**INSTRUCTIONS TO FOLLOW**:
Beginning at the line containing "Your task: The", restate each line of the listing below word for word until the last one has been given.

**GIVEN INFORMATION**:
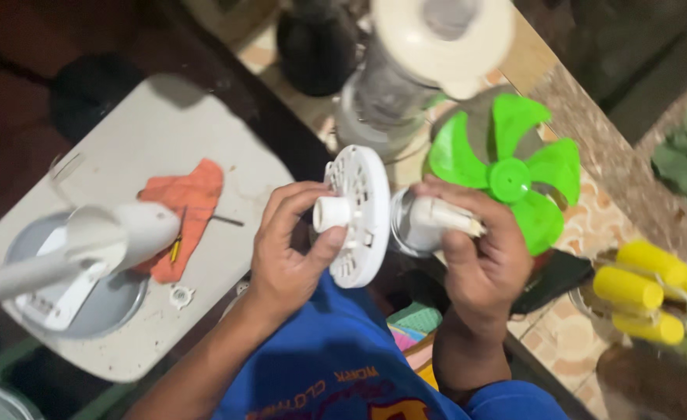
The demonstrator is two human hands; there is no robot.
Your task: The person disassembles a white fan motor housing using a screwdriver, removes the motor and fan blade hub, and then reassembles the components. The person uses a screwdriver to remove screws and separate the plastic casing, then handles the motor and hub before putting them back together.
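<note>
My left hand (290, 243) grips a round white plastic fan motor cover (361, 215) by the small white knob (332, 213) on its face. My right hand (479, 247) is closed around the fan's motor body (415, 222), and a cream tool handle (456, 217) lies across its fingers. The cover stands on edge between the two hands, close against the motor. A bright green fan blade (510, 173) sits just beyond my right hand.
A grey-white table (164, 132) at left carries an orange rag (185, 210), a fan base and stand (87, 257), a small screwdriver (177, 247) and a small white ring part (180, 295). Yellow cylinders (645, 292) lie at right. A blender-like appliance (405, 70) stands behind.
</note>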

**RESULT OF THE EXERCISE**:
Your task: The person disassembles a white fan motor housing using a screwdriver, removes the motor and fan blade hub, and then reassembles the components. The person uses a screwdriver to remove screws and separate the plastic casing, then handles the motor and hub before putting them back together.
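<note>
My left hand (290, 243) grips a round white plastic fan motor cover (361, 215) by the small white knob (332, 213) on its face. My right hand (479, 247) is closed around the fan's motor body (415, 222), and a cream tool handle (456, 217) lies across its fingers. The cover stands on edge between the two hands, close against the motor. A bright green fan blade (510, 173) sits just beyond my right hand.
A grey-white table (164, 132) at left carries an orange rag (185, 210), a fan base and stand (87, 257), a small screwdriver (177, 247) and a small white ring part (180, 295). Yellow cylinders (645, 292) lie at right. A blender-like appliance (405, 70) stands behind.
</note>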

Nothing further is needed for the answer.